● THE TASK: Starting with the line that contains "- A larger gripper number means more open" and stopping after the line that contains "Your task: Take", copy the entries below exactly. Include nothing else.

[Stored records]
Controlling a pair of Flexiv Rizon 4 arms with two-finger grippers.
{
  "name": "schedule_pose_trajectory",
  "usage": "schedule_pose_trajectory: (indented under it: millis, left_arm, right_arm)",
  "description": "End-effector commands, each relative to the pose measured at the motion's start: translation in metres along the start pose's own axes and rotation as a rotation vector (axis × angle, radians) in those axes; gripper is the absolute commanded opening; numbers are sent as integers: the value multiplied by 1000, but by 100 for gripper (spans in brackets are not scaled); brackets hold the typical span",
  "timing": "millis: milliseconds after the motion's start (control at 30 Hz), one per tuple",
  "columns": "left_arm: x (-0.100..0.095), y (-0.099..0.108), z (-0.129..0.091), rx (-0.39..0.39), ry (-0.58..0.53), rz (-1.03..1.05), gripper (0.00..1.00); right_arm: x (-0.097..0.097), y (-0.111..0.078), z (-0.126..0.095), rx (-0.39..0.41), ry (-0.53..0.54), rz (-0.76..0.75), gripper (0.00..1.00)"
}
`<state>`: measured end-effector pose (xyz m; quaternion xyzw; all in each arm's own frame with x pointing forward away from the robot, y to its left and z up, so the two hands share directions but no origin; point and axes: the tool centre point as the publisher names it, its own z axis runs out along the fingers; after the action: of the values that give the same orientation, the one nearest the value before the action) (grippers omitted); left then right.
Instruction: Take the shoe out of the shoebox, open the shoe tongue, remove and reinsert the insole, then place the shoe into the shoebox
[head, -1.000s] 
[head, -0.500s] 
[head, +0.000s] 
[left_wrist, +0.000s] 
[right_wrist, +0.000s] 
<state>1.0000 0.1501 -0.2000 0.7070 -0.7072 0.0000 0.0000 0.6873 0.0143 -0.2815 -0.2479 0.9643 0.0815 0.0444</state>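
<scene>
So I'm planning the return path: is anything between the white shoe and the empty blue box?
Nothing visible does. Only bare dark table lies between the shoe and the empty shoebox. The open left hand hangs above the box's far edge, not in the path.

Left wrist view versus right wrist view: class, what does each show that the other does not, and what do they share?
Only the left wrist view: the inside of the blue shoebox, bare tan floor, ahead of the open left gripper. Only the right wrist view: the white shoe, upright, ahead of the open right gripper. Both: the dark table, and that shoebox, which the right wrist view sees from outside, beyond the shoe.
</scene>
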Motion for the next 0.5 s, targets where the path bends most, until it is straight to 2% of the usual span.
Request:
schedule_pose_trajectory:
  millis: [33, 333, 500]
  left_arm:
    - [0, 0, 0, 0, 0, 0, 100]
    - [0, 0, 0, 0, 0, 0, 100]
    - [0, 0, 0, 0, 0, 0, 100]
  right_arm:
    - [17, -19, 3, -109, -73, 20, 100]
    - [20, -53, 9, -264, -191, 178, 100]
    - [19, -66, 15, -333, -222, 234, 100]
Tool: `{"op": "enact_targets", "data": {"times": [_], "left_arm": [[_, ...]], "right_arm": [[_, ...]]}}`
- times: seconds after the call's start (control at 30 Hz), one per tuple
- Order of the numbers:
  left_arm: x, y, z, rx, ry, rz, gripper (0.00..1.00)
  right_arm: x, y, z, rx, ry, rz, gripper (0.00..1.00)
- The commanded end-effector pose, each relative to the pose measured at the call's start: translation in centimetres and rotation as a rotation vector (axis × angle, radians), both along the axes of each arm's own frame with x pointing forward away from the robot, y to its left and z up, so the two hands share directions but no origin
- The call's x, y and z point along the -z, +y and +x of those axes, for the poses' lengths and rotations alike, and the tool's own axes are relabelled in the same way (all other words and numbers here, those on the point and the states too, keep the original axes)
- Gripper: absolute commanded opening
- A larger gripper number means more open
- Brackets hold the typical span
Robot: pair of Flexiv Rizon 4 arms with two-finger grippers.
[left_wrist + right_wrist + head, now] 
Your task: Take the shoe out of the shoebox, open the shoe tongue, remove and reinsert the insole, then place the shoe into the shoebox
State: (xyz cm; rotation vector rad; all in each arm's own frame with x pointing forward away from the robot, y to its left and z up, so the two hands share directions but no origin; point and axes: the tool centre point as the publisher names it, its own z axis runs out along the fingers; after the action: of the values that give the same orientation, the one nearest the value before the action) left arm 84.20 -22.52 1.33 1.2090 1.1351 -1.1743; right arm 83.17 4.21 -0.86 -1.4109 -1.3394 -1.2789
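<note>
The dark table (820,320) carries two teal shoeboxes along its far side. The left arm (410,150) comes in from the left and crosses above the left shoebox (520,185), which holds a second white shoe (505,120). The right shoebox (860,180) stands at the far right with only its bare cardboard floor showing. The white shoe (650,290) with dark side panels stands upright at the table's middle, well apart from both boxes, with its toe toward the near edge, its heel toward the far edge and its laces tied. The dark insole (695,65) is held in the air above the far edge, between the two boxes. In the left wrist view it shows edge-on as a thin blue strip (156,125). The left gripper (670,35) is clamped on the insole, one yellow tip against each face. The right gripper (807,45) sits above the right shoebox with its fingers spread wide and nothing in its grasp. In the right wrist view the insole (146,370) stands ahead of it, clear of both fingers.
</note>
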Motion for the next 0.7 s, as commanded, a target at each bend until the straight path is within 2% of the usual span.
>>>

● RESULT BELOW:
- A larger gripper number means more open
- Brackets hold the typical span
Robot: pair of Flexiv Rizon 4 arms with two-finger grippers.
[left_wrist + right_wrist + head, now] 
Your task: Take the shoe out of the shoebox, open the shoe tongue, remove and reinsert the insole, then place the shoe into the shoebox

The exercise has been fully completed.